→ **TASK BRIEF**:
Could you reproduce the lines below from the one with "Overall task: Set" through the one with "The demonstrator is"? Keep both ends and add nothing.
────
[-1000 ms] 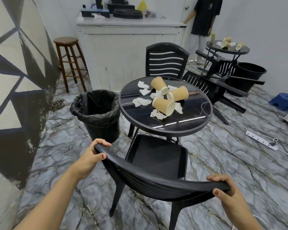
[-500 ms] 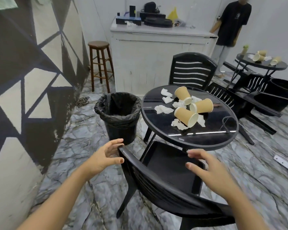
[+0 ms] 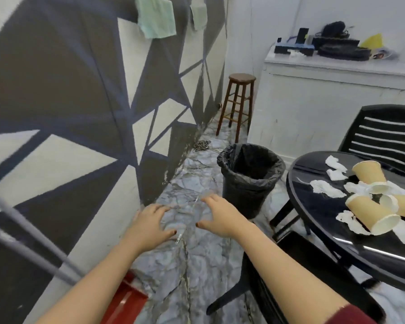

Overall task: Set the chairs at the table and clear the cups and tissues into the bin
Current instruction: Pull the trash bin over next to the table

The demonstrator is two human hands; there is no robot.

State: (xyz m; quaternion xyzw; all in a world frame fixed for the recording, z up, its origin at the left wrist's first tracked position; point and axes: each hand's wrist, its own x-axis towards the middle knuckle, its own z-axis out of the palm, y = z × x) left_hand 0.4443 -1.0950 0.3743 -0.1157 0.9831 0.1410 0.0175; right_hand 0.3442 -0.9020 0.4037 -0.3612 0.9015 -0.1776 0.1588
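Both hands free: my left hand (image 3: pixel 150 224) and right hand (image 3: pixel 216 215) hover with fingers spread over the floor, gripping nothing, just left of the bin (image 3: pixel 250 176). Near chair (image 3: pixel 302 272) looks tucked at the table (image 3: pixel 318 232). Cups (image 3: pixel 369 212) and tissues (image 3: pixel 325 188) lie on it, right of the bin. Next, I reckon: swing right, grab a cup, drop it in.

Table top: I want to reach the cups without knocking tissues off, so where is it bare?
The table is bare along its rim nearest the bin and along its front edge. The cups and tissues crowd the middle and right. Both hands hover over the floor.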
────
→ **SOLUTION**:
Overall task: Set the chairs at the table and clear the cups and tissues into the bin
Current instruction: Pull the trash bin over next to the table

The demonstrator is two human hands; there is no robot.

This completes the exercise.